TASK TO COMPLETE: Transcribe, word for word and without additions, each line below from the one containing "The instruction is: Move" through the one containing "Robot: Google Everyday", both ends included.

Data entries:
◇ ◇ ◇

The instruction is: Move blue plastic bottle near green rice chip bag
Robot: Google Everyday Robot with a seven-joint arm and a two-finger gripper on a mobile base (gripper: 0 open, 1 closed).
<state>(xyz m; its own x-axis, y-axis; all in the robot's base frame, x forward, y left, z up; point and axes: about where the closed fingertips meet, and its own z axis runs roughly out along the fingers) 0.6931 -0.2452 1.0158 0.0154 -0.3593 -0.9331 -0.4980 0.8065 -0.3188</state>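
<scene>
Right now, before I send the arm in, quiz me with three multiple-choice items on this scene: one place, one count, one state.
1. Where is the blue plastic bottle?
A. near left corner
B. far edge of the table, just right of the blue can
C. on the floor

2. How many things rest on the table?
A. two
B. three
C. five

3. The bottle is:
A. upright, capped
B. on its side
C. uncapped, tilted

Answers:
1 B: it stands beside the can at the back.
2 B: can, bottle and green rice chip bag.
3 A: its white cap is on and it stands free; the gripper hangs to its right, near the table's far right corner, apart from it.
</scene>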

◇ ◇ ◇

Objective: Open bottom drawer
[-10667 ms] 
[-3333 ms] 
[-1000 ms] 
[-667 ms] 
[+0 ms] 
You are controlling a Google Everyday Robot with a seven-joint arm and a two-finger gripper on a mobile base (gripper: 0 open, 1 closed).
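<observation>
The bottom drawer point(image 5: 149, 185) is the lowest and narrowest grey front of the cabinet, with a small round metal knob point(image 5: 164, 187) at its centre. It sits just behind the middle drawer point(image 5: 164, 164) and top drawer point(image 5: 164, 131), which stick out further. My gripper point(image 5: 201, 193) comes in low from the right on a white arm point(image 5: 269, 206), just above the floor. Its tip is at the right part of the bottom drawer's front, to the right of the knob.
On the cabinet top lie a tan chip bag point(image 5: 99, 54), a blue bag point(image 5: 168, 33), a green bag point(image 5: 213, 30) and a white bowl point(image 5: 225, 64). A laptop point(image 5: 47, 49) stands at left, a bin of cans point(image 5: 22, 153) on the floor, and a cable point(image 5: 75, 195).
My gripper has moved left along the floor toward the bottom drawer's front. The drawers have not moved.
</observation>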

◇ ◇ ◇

SOLUTION TO THIS PROBLEM:
The instruction is: Move blue plastic bottle near green rice chip bag
Robot: Google Everyday Robot with a seven-joint arm and a two-finger gripper on a mobile base (gripper: 0 open, 1 closed).

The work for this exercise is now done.